THE TASK:
The expected result is a word-for-word copy of the entries, minus any pictures.

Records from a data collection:
=======
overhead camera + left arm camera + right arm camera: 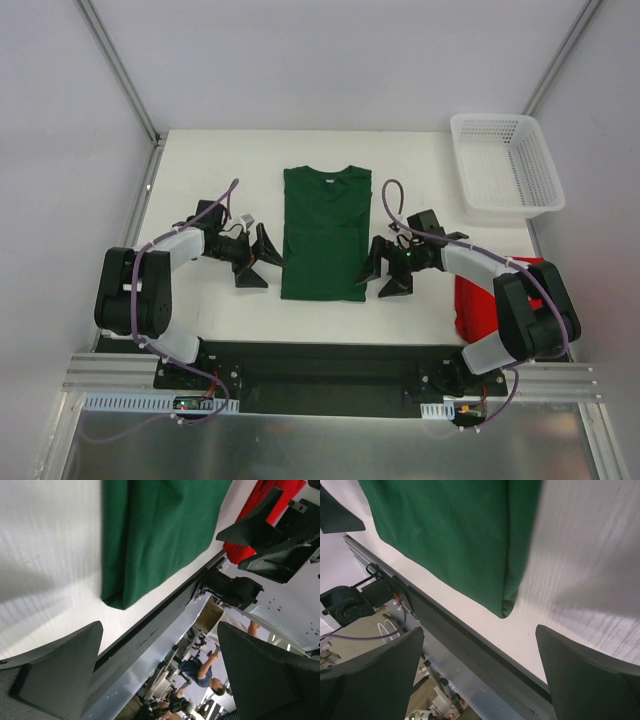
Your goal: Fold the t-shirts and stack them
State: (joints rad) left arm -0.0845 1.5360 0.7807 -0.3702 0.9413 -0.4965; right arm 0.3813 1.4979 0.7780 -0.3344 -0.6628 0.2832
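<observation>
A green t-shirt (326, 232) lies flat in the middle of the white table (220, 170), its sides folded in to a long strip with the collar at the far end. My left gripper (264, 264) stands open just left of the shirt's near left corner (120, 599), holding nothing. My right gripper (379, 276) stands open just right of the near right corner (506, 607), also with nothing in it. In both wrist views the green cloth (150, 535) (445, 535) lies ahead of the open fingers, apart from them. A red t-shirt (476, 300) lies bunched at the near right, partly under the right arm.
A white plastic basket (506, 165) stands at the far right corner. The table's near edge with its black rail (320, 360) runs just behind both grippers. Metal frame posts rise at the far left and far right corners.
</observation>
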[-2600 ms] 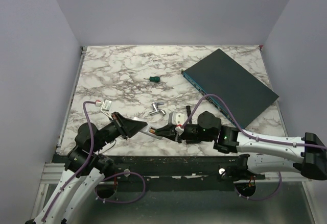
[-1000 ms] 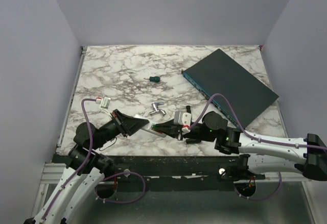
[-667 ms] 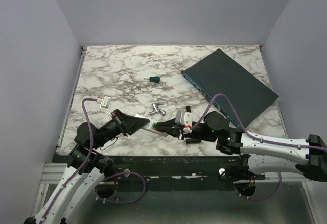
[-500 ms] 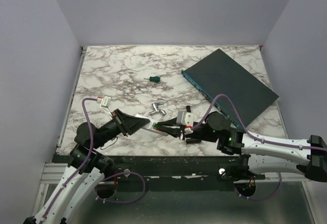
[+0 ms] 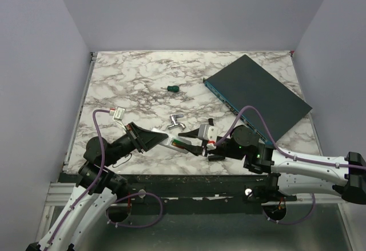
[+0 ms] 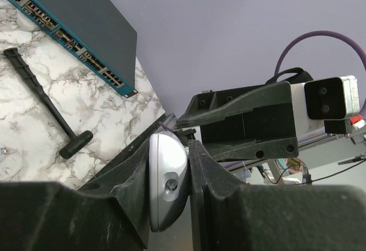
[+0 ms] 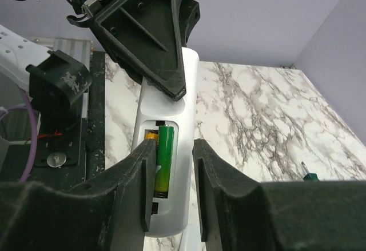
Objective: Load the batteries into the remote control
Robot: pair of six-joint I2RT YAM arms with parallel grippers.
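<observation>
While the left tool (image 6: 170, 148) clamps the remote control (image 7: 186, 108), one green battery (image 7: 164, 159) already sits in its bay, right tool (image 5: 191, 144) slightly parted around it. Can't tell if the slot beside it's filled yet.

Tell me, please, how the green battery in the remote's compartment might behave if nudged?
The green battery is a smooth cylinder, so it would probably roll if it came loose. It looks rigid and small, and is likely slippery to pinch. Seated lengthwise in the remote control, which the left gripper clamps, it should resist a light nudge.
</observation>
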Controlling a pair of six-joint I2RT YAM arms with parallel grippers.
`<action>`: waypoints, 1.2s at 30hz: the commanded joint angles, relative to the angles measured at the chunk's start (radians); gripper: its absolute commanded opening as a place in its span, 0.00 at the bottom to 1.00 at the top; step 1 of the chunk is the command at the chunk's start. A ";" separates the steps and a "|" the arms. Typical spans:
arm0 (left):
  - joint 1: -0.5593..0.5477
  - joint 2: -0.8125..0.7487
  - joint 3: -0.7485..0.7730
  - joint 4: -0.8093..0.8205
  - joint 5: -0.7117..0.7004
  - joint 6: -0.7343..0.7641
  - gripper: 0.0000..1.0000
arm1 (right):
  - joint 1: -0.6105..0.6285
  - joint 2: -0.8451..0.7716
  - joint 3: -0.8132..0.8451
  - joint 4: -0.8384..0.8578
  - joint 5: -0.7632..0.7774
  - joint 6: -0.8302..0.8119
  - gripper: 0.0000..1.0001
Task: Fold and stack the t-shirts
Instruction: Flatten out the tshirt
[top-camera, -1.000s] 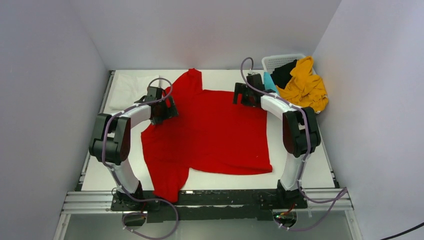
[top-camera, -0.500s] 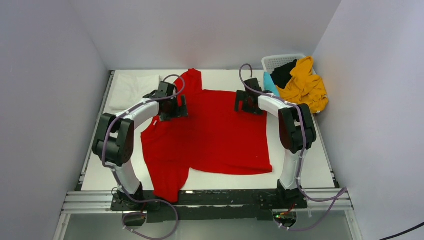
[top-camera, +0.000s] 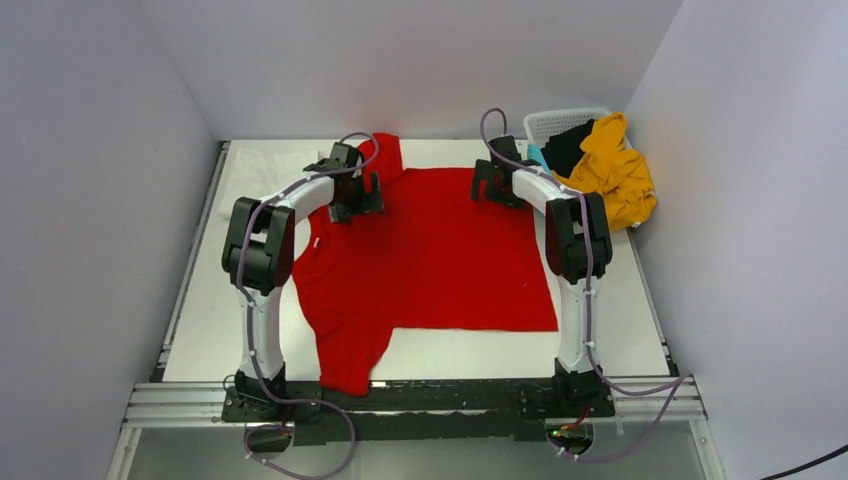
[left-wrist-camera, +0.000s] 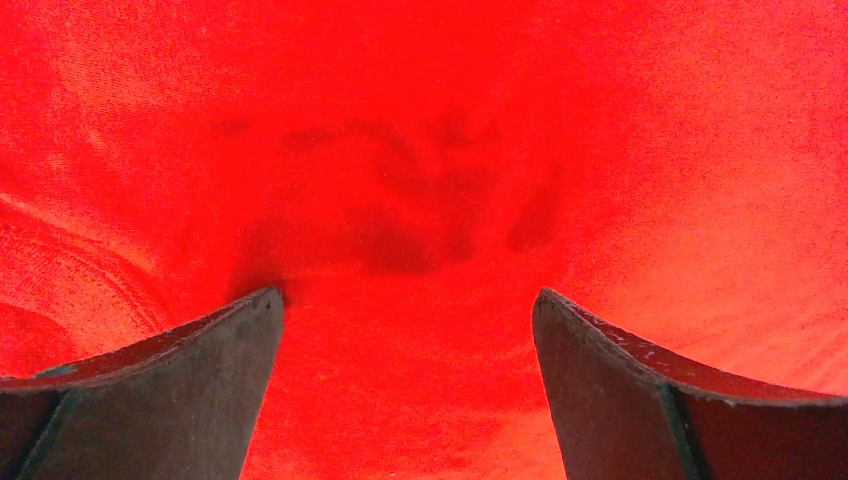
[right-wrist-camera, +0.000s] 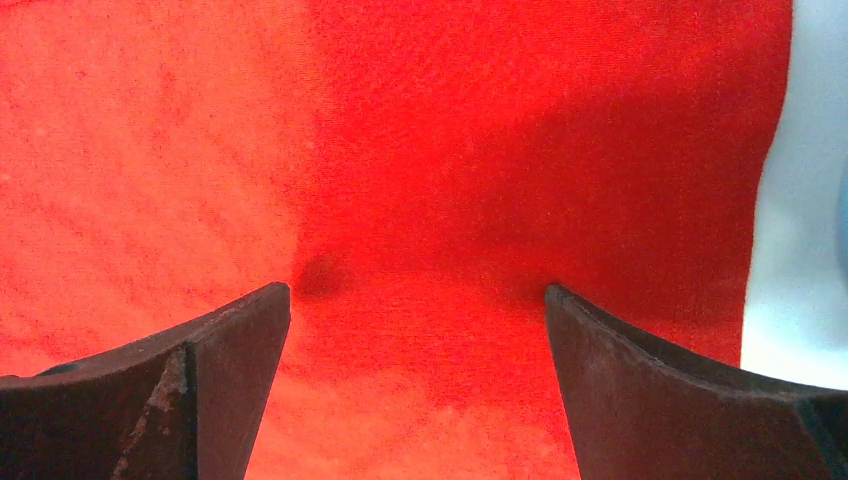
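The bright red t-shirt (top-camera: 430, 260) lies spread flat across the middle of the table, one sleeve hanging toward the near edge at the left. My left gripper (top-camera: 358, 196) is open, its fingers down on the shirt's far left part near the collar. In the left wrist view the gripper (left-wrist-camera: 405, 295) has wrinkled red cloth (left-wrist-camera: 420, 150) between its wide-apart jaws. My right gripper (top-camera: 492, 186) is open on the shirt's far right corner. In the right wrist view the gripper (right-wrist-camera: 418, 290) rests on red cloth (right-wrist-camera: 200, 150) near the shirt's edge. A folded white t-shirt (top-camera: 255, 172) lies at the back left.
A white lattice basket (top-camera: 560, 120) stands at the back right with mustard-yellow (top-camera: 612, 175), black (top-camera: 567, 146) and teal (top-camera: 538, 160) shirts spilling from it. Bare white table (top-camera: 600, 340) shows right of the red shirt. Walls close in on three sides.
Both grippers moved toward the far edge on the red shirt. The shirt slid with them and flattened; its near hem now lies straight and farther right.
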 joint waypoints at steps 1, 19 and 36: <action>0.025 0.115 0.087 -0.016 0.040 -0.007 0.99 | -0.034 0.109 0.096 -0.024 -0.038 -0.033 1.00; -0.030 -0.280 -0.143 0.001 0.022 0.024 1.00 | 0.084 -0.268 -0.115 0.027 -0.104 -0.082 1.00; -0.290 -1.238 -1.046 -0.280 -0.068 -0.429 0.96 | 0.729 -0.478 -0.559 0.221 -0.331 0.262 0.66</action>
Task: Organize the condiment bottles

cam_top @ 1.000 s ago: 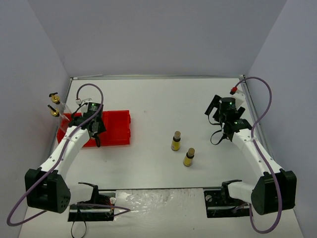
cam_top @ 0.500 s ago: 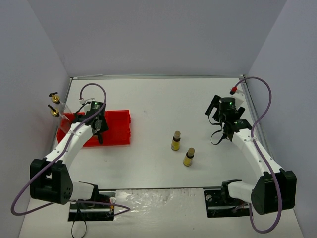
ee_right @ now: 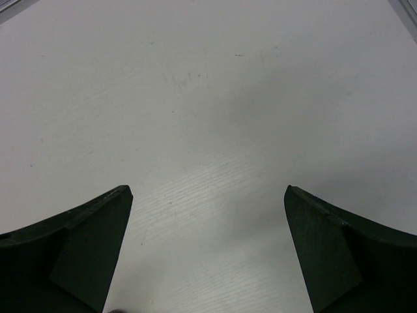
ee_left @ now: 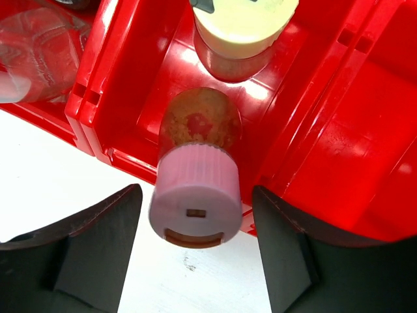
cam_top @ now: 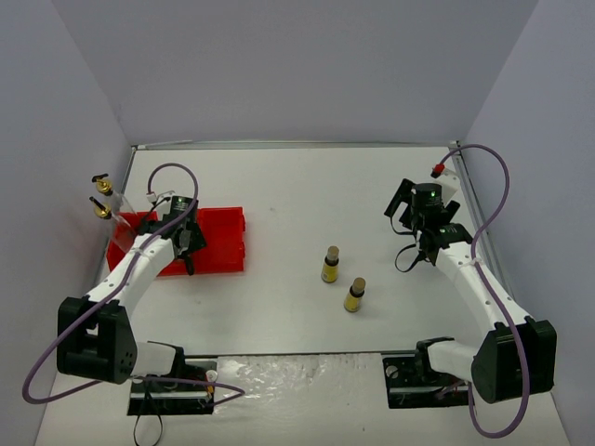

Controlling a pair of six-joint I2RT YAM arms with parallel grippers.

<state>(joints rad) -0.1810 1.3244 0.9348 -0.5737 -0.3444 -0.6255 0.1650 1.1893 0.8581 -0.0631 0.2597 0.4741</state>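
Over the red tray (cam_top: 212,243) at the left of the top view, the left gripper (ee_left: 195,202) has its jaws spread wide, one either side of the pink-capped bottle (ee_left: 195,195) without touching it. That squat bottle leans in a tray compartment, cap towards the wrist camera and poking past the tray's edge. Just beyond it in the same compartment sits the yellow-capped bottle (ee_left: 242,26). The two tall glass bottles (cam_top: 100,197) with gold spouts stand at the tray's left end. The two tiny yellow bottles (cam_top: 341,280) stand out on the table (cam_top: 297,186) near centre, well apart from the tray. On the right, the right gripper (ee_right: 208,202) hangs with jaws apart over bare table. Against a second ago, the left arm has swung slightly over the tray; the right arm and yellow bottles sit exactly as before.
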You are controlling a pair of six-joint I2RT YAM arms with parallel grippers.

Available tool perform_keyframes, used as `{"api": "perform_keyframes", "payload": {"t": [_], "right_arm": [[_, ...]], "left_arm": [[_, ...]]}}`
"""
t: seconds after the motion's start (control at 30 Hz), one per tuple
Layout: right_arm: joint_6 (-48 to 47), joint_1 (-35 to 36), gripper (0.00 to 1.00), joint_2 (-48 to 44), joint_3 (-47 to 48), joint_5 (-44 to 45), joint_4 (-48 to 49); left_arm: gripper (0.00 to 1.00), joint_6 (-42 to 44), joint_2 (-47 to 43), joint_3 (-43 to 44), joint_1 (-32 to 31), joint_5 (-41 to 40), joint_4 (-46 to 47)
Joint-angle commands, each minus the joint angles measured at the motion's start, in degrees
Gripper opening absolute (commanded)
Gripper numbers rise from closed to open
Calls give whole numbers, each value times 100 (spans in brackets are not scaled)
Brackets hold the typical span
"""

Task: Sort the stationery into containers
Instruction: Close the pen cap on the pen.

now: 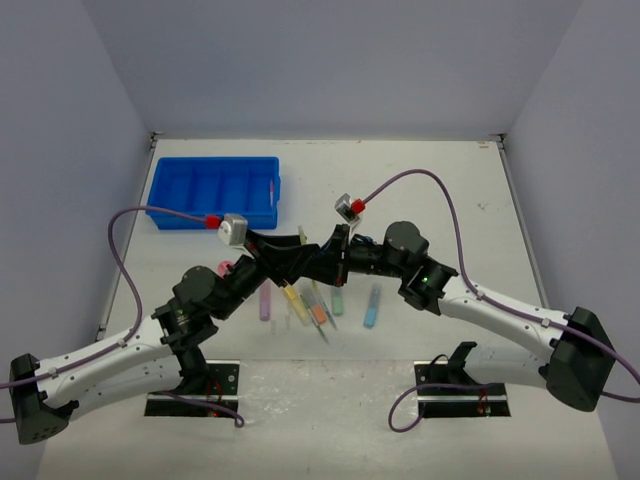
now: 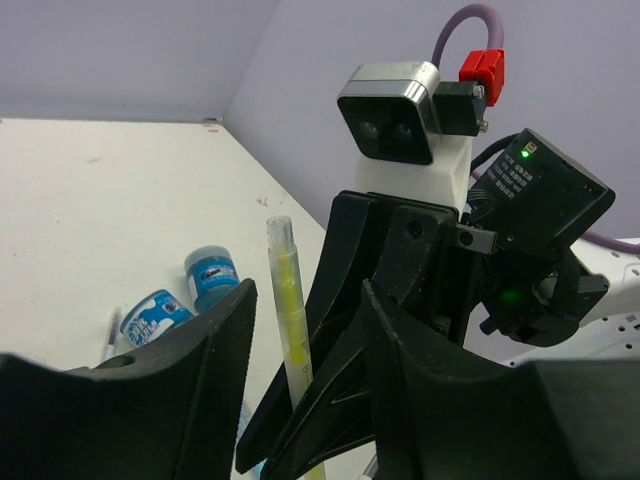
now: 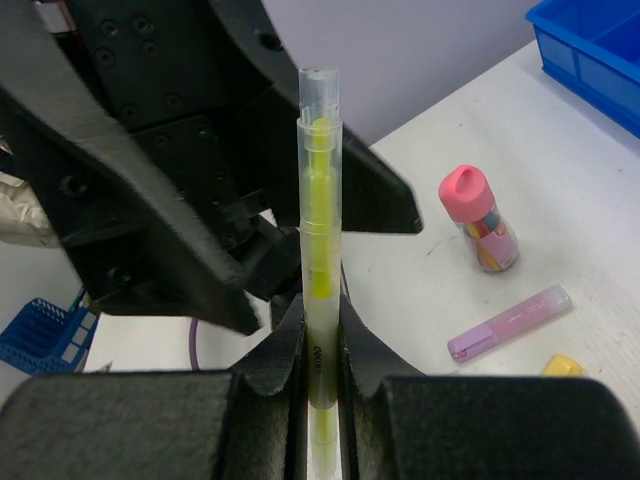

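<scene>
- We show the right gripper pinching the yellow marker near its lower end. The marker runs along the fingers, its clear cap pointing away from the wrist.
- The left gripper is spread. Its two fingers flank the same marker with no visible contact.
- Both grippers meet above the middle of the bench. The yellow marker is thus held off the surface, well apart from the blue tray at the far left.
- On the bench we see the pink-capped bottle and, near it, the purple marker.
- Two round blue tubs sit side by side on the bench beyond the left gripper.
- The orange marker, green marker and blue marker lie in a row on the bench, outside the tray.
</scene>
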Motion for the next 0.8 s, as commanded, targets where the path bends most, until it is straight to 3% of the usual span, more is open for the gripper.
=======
TASK OUTPUT:
overhead camera + left arm camera + right arm camera: 
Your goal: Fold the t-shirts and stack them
State: (joints rad) left arm -0.0845 1.5360 0.7807 -0.3702 0.9413 -0.4965; right arm 0.3813 1.4979 0.7780 -0.3344 -0.6628 0.2832
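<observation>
A green t-shirt (326, 232) lies flat in the middle of the white table (220, 170), its sides folded in to a long strip with the collar at the far end. My left gripper (264, 264) stands open just left of the shirt's near left corner (120, 599), holding nothing. My right gripper (379, 276) stands open just right of the near right corner (506, 607), also with nothing in it. In both wrist views the green cloth (150, 535) (445, 535) lies ahead of the open fingers, apart from them. A red t-shirt (476, 300) lies bunched at the near right, partly under the right arm.
A white plastic basket (506, 165) stands at the far right corner. The table's near edge with its black rail (320, 360) runs just behind both grippers. Metal frame posts rise at the far left and far right corners.
</observation>
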[-2600 ms] 
[-1000 ms] 
[-667 ms] 
[-500 ms] 
[+0 ms] 
[+0 ms] 
[+0 ms] 
Objective: Load the batteries into the remote control
Robot: pair of six-joint I2RT YAM arms with parallel grippers.
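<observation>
While the left tool (image 6: 170, 148) clamps the remote control (image 7: 186, 108), one green battery (image 7: 164, 159) already sits in its bay, right tool (image 5: 191, 144) slightly parted around it. Can't tell if the slot beside it's filled yet.

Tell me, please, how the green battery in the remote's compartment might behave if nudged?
The green battery is a smooth cylinder, so it would probably roll if it came loose. It looks rigid and small, and is likely slippery to pinch. Seated lengthwise in the remote control, which the left gripper clamps, it should resist a light nudge.
</observation>
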Controlling a pair of six-joint I2RT YAM arms with parallel grippers.
`<action>`: waypoints, 1.2s at 30hz: the commanded joint angles, relative to the angles measured at the chunk's start (radians); gripper: its absolute commanded opening as a place in its span, 0.00 at the bottom to 1.00 at the top; step 1 of the chunk is the command at the chunk's start. A ";" separates the steps and a "|" the arms. Typical spans:
arm0 (left):
  - joint 1: -0.5593..0.5477
  - joint 2: -0.8125..0.7487
  - joint 3: -0.7485..0.7730
  - joint 4: -0.8093..0.8205
  - joint 5: -0.7117..0.7004
  - joint 6: -0.7343..0.7641
  - gripper: 0.0000..1.0000
arm1 (right):
  - joint 1: -0.6105..0.6285
  - joint 2: -0.8451..0.7716
  - joint 3: -0.8132..0.8451
  - joint 4: -0.8384..0.8578
  - joint 5: -0.7632..0.7774
  - joint 6: -0.8302..0.8119
  - gripper: 0.0000..1.0001
Task: Fold and stack the t-shirts
Instruction: Flatten out the tshirt
[top-camera, -1.000s] 
[top-camera, -0.500s] 
[top-camera, +0.000s] 
[left-wrist-camera, +0.000s] 
[right-wrist-camera, +0.000s] 
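The bright red t-shirt (top-camera: 430, 260) lies spread flat across the middle of the table, one sleeve hanging toward the near edge at the left. My left gripper (top-camera: 358, 196) is open, its fingers down on the shirt's far left part near the collar. In the left wrist view the gripper (left-wrist-camera: 405, 295) has wrinkled red cloth (left-wrist-camera: 420, 150) between its wide-apart jaws. My right gripper (top-camera: 492, 186) is open on the shirt's far right corner. In the right wrist view the gripper (right-wrist-camera: 418, 290) rests on red cloth (right-wrist-camera: 200, 150) near the shirt's edge. A folded white t-shirt (top-camera: 255, 172) lies at the back left.
A white lattice basket (top-camera: 560, 120) stands at the back right with mustard-yellow (top-camera: 612, 175), black (top-camera: 567, 146) and teal (top-camera: 538, 160) shirts spilling from it. Bare white table (top-camera: 600, 340) shows right of the red shirt. Walls close in on three sides.
Both grippers moved toward the far edge on the red shirt. The shirt slid with them and flattened; its near hem now lies straight and farther right.
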 joint waypoints at steps 1, 19 and 36: <action>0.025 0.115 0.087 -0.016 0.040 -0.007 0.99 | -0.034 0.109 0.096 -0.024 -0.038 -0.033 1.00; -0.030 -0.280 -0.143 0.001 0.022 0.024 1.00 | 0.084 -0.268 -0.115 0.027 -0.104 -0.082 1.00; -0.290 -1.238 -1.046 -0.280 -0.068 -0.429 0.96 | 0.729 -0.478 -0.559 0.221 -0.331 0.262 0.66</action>
Task: Organize the condiment bottles

cam_top @ 1.000 s ago: 
cam_top @ 0.500 s ago: 
ee_right @ now: 
ee_left @ now: 
cam_top @ now: 

Controlling a pair of six-joint I2RT YAM arms with parallel grippers.

<state>(joints rad) -0.1810 1.3244 0.9348 -0.5737 -0.3444 -0.6255 0.1650 1.1893 0.8581 -0.0631 0.2597 0.4741</state>
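Over the red tray (cam_top: 212,243) at the left of the top view, the left gripper (ee_left: 195,202) has its jaws spread wide, one either side of the pink-capped bottle (ee_left: 195,195) without touching it. That squat bottle leans in a tray compartment, cap towards the wrist camera and poking past the tray's edge. Just beyond it in the same compartment sits the yellow-capped bottle (ee_left: 242,26). The two tall glass bottles (cam_top: 100,197) with gold spouts stand at the tray's left end. The two tiny yellow bottles (cam_top: 341,280) stand out on the table (cam_top: 297,186) near centre, well apart from the tray. On the right, the right gripper (ee_right: 208,202) hangs with jaws apart over bare table. Against a second ago, the left arm has swung slightly over the tray; the right arm and yellow bottles sit exactly as before.
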You are controlling a pair of six-joint I2RT YAM arms with parallel grippers.

Available tool perform_keyframes, used as `{"api": "perform_keyframes", "payload": {"t": [_], "right_arm": [[_, ...]], "left_arm": [[_, ...]]}}`
"""
t: seconds after the motion's start (control at 30 Hz), one per tuple
Layout: right_arm: joint_6 (-48 to 47), joint_1 (-35 to 36), gripper (0.00 to 1.00), joint_2 (-48 to 44), joint_3 (-47 to 48), joint_5 (-44 to 45), joint_4 (-48 to 49); left_arm: gripper (0.00 to 1.00), joint_6 (-42 to 44), joint_2 (-47 to 43), joint_3 (-43 to 44), joint_1 (-32 to 31), joint_5 (-41 to 40), joint_4 (-46 to 47)
Joint-angle commands, each minus the joint angles measured at the motion's start, in degrees
Gripper opening absolute (commanded)
Gripper numbers rise from closed to open
Calls give whole numbers, each value times 100 (spans in brackets are not scaled)
Brackets hold the typical span
"""

Task: Sort the stationery into containers
Instruction: Close the pen cap on the pen.

now: 
now: 
now: 

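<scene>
- We show the right gripper pinching the yellow marker near its lower end. The marker runs along the fingers, its clear cap pointing away from the wrist.
- The left gripper is spread. Its two fingers flank the same marker with no visible contact.
- Both grippers meet above the middle of the bench. The yellow marker is thus held off the surface, well apart from the blue tray at the far left.
- On the bench we see the pink-capped bottle and, near it, the purple marker.
- Two round blue tubs sit side by side on the bench beyond the left gripper.
- The orange marker, green marker and blue marker lie in a row on the bench, outside the tray.
</scene>
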Motion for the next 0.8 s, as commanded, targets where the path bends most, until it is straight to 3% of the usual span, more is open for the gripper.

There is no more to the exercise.